-- DATASET EXTRACT follows --

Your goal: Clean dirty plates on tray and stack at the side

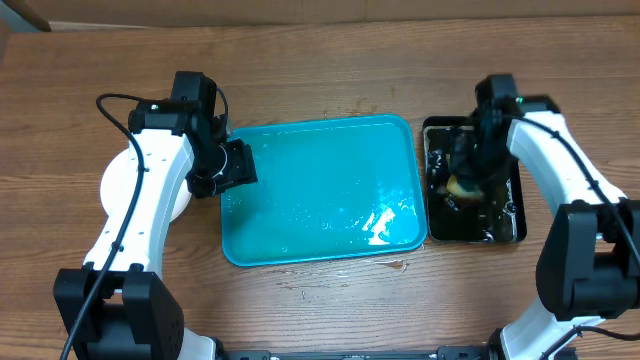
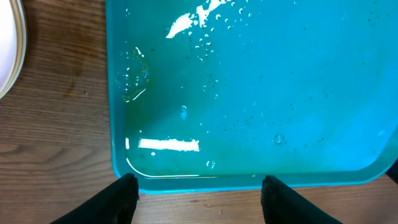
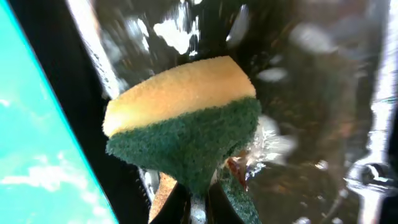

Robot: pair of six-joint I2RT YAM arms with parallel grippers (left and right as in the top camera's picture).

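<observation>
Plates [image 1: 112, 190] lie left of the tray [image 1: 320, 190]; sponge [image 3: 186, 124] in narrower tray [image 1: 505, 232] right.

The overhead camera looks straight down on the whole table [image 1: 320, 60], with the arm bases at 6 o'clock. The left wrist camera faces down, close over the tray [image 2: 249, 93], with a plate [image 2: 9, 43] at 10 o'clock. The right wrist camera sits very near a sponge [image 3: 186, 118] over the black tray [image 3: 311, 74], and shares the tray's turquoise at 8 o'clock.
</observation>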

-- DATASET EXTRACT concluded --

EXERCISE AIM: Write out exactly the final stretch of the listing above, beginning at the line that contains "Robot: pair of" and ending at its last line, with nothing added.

ANSWER TO THE EXERCISE:
Robot: pair of six-joint I2RT YAM arms with parallel grippers (left and right as in the top camera's picture).

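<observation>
Plates [image 1: 112, 190] lie left of the tray [image 1: 320, 190]; sponge [image 3: 186, 124] in narrower tray [image 1: 505, 232] right.

The overhead camera looks straight down on the whole table [image 1: 320, 60], with the arm bases at 6 o'clock. The left wrist camera faces down, close over the tray [image 2: 249, 93], with a plate [image 2: 9, 43] at 10 o'clock. The right wrist camera sits very near a sponge [image 3: 186, 118] over the black tray [image 3: 311, 74], and shares the tray's turquoise at 8 o'clock.
</observation>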

The full output has been given.